To avoid this mistake, it’s important to be willing to adjust your spending habits and lifestyle. If you know you’re going to run out of money unless you change your behavior, it’s crucial to take action. As Jake put it, “It’s accountability and it’s harsh… but you’ve got to be willing to change your behavior.”
Changing behavior can be challenging, especially if you’ve been accustomed to a certain lifestyle for decades. However, flexibility is key to a successful retirement. Consider creating a budget that reflects your new financial reality and stick to it. Regularly review your expenses and identify areas where you can cut back without sacrificing your quality of life. For instance, dining out less frequently or opting for more cost-effective entertainment options can make a difference.
Additionally, it’s important to stay informed about your financial situation.

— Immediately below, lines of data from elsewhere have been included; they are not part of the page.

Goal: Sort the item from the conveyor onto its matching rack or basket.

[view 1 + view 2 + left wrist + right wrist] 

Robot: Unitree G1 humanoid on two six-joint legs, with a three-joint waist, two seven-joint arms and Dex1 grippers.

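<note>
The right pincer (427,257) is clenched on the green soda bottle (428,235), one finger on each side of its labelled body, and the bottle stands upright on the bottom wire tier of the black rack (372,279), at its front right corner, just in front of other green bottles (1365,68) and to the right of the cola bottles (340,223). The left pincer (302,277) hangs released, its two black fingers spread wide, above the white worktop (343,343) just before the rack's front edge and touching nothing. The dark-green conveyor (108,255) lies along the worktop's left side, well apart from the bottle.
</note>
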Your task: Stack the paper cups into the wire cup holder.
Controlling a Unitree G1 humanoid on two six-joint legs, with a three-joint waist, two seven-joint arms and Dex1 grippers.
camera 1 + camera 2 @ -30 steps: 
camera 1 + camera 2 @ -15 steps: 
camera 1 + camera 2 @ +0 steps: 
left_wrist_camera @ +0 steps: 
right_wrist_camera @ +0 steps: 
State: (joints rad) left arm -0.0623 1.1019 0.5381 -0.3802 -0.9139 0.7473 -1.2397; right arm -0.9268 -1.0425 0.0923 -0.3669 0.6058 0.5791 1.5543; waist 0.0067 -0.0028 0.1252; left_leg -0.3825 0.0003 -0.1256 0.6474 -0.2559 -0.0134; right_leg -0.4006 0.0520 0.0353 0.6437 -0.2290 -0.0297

Regular meetings with your financial advisor can help you stay on track and make adjustments. As Cory shared, “Adaptability, frankly, whether somebody’s retired or not, can be useful.”
2. Underestimating Your Goals
Another common mistake is underestimating your financial goals. Many people assume they will need less money in retirement than they actually do. Jake highlighted this issue, saying, “People often say, ‘Okay, I’m making $150,000 a year, but there’s no way I’m going to need to spend that much in retirement.'”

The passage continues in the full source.